PAN M 360 : Peu importe la forme que cela peut prendre!

Nick Blacka : Oui, nous sommes arrivés à ce point que nous ne nous inquiétons plus si c’est du jazz ou autre chose. Nous faisons de la musique, nous essayons d’écrire des morceaux, et nous souhaitons que ça résonne émotionnellement. C’est notre point focal.

PAN M 360 : Comment cela se passe-t-il au quotidien?

Nick Blacka : La musique est surtout écrite par Chris et moi qui vivons à Manchester. Nous faisons beaucoup de travail de développement ensemble. John est à Londres, et il vient travailler avec nous pour des sessions de travail intensives. Nous passons donc une bonne partie de notre vie ensemble, nous évoluons ensemble. Ces vies communes se trouvent forcément dans notre musique.
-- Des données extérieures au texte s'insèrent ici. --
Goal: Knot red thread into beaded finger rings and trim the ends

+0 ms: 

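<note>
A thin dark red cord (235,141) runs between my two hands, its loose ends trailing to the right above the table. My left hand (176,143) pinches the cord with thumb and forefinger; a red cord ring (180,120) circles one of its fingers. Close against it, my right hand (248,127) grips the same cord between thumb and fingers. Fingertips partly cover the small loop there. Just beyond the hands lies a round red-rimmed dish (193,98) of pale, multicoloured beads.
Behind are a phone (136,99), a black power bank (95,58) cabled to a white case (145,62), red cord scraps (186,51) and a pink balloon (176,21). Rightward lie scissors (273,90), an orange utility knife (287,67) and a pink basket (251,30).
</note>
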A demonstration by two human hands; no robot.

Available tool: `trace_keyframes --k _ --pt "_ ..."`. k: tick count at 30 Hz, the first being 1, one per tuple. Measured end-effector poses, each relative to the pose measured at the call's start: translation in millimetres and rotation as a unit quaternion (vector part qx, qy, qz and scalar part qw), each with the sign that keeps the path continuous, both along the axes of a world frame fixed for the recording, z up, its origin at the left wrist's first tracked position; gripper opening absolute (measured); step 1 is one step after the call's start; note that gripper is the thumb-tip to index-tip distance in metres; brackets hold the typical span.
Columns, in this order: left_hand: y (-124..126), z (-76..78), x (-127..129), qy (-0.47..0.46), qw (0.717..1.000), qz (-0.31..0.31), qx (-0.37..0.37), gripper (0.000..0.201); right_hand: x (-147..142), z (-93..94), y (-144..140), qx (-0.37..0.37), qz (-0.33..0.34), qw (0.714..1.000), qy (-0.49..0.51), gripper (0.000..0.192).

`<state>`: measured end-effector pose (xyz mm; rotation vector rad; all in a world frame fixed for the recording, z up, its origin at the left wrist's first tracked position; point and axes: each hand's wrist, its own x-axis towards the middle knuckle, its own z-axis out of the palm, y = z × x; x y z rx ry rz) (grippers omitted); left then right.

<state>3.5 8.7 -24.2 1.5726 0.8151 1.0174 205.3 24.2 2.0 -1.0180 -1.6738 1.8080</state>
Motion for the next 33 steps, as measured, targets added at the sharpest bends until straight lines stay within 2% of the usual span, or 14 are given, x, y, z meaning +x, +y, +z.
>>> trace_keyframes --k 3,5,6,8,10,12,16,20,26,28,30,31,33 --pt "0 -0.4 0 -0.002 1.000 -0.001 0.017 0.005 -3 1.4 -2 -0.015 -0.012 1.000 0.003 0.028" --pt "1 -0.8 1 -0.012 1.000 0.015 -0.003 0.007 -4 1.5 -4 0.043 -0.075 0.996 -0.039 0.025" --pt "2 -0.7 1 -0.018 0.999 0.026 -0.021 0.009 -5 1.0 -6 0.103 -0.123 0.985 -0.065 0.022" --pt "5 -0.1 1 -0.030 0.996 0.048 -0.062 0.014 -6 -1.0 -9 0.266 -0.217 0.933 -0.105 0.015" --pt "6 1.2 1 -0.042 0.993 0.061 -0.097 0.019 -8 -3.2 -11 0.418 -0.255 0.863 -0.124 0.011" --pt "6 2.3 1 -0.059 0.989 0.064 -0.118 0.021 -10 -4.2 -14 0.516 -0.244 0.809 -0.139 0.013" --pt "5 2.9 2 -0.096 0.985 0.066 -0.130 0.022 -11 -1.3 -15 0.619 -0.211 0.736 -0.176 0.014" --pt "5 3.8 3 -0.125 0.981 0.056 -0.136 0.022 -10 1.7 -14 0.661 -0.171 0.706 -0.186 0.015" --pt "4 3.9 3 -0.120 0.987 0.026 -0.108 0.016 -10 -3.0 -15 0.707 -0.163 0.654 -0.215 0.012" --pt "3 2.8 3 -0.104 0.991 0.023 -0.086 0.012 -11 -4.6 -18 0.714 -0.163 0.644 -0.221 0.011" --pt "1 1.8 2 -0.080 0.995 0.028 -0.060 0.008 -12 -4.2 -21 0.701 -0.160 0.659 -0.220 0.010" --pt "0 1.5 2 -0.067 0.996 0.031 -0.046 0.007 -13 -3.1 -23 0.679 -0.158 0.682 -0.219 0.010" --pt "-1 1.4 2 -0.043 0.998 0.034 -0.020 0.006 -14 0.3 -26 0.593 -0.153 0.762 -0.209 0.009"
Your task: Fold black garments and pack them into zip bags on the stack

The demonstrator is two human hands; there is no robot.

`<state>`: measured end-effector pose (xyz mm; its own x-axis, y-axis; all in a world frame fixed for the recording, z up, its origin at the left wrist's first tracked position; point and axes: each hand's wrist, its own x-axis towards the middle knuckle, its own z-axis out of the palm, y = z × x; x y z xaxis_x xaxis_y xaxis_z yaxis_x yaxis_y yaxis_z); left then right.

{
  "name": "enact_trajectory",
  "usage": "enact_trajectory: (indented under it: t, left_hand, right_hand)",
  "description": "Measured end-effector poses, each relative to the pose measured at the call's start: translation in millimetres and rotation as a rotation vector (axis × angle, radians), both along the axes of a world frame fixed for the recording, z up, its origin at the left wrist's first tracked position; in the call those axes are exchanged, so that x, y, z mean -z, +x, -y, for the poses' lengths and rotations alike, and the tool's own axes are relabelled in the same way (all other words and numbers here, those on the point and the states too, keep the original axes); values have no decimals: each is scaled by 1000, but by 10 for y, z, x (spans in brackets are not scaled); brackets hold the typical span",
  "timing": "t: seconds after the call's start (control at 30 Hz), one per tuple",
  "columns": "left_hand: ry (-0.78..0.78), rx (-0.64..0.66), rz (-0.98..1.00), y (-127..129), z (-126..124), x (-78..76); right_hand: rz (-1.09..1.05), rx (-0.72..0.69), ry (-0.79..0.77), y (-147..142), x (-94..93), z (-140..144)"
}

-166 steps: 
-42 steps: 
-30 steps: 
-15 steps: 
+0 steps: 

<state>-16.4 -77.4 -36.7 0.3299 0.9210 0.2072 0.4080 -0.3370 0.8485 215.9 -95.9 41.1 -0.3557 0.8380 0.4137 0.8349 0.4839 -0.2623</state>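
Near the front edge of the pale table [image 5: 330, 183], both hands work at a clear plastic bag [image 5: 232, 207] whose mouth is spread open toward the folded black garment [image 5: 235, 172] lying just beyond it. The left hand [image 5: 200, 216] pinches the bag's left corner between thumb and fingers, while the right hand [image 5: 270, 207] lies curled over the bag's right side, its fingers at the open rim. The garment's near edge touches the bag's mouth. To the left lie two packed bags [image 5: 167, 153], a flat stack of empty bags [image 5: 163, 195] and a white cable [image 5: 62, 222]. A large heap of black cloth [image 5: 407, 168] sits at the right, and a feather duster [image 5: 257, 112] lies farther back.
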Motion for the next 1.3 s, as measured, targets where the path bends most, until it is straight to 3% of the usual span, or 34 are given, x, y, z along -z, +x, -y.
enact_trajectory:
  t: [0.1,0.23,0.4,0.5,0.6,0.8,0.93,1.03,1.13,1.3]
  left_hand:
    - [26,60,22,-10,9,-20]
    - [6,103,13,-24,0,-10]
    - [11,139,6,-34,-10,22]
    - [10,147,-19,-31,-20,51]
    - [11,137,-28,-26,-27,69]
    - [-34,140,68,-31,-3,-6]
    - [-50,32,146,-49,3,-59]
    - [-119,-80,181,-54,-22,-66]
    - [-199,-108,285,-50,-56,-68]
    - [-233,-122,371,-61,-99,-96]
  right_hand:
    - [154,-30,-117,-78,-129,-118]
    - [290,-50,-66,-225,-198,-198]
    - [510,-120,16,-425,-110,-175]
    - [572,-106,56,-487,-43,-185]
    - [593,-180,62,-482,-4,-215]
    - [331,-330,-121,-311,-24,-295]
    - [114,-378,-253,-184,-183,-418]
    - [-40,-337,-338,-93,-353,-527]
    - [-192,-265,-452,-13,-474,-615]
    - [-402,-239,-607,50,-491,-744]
Oui, oui. Si vous demandez à quelqu’un dans le monde, les deux choses qu’ils diront sur Manchester sont la musique ou le football. Ce sont les deux choses. Pour une ville qui n’est pas aussi grande que Londres, l’histoire et l’héritage de la ville et ce qu’elle a apporté en termes de musique est considérable. Peut-être parce qu’il y pleut beaucoup… je ne sais pas. Tout le monde veut faire de la musique ici!

PAN M 360 : Et comment tout ça peut-il résister à l’usure du temps?

Nick Blacka : Nous sommes plus âgés, nous sommes au milieu de nos vies, mais nous sommes toujours à nous demander ce qui est à venir. Nous cherchons toujours à avancer dans l’authenticité et le désir de communiquer quelque chose de personnel, sans avoir ce défi de tout changer.